*What the task asks*.
The reply should hold every line of the listing exactly, and none of its images.
* * * * * * * * *
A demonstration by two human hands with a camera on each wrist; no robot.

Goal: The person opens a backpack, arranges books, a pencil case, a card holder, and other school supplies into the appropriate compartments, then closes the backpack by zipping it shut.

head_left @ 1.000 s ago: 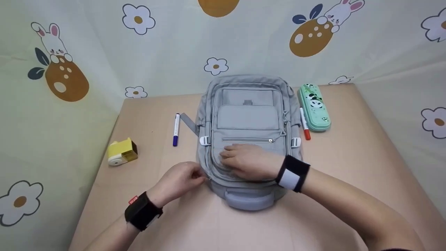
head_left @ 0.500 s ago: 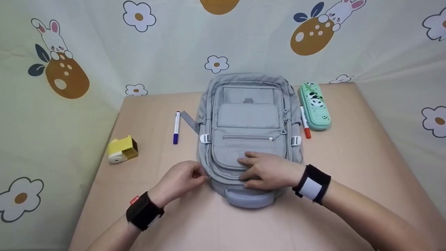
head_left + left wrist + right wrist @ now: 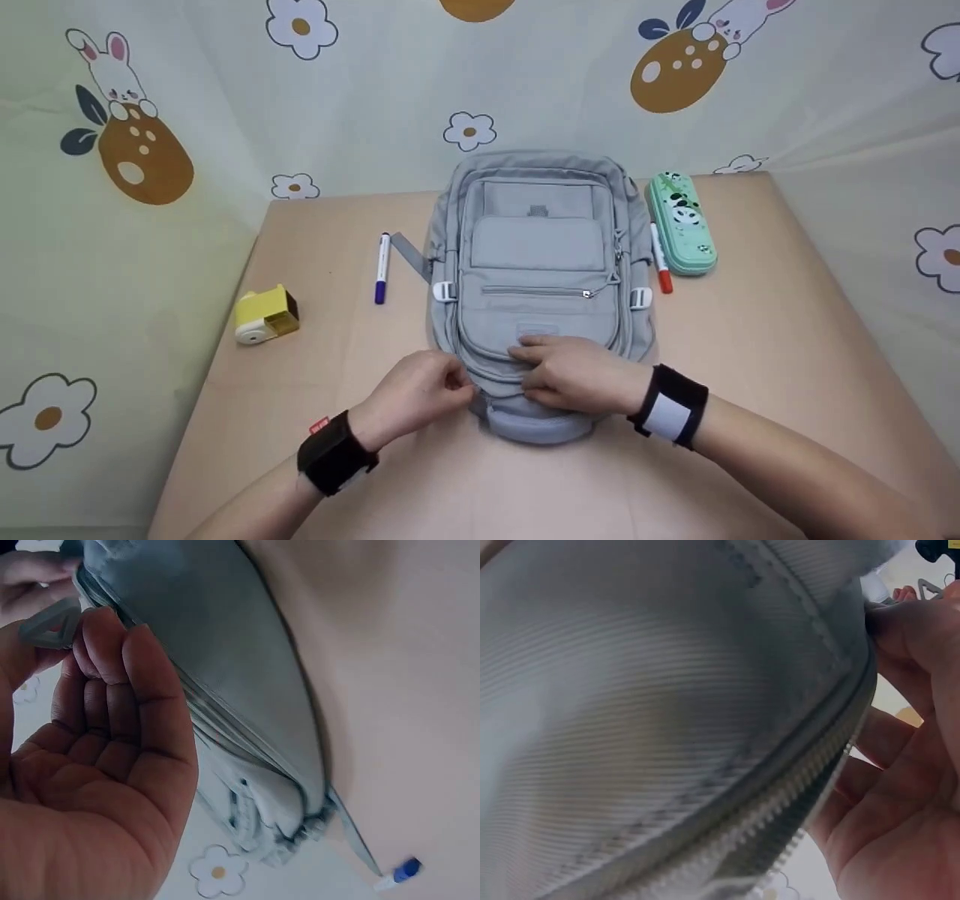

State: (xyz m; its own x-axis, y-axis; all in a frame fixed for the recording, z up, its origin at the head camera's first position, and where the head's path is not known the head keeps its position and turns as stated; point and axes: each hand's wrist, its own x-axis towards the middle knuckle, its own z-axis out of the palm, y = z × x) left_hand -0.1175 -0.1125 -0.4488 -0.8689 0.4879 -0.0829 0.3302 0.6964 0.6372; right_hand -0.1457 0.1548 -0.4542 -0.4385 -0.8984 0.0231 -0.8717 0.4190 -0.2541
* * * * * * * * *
*Output of the exercise*.
A demonstration by two human hands with a camera on each wrist; no robot.

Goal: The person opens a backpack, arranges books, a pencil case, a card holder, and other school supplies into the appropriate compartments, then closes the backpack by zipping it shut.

head_left @ 1.000 s ago: 
head_left @ 0.500 s ago: 
head_left + left wrist + right wrist @ now: 

State: (xyz m; its own x-axis, y-axis; all in a frame fixed for the recording, z up, its origin at the head camera's first position, and where the head's path is not known the head keeps its position and turns as stated; point and axes: each hand's wrist, its own x-axis towards the middle knuckle, its own z-axis out of the palm, y = z × x) left_hand -0.1175 -0.1125 -0.4488 -0.8689 0.4879 -0.0829 0.3302 0.6964 0.6372; right_hand -0.1457 0.1548 -0.4542 -0.4385 -0.8984 0.0231 -0.8717 0.4190 -0.2541

There is no more to this answer.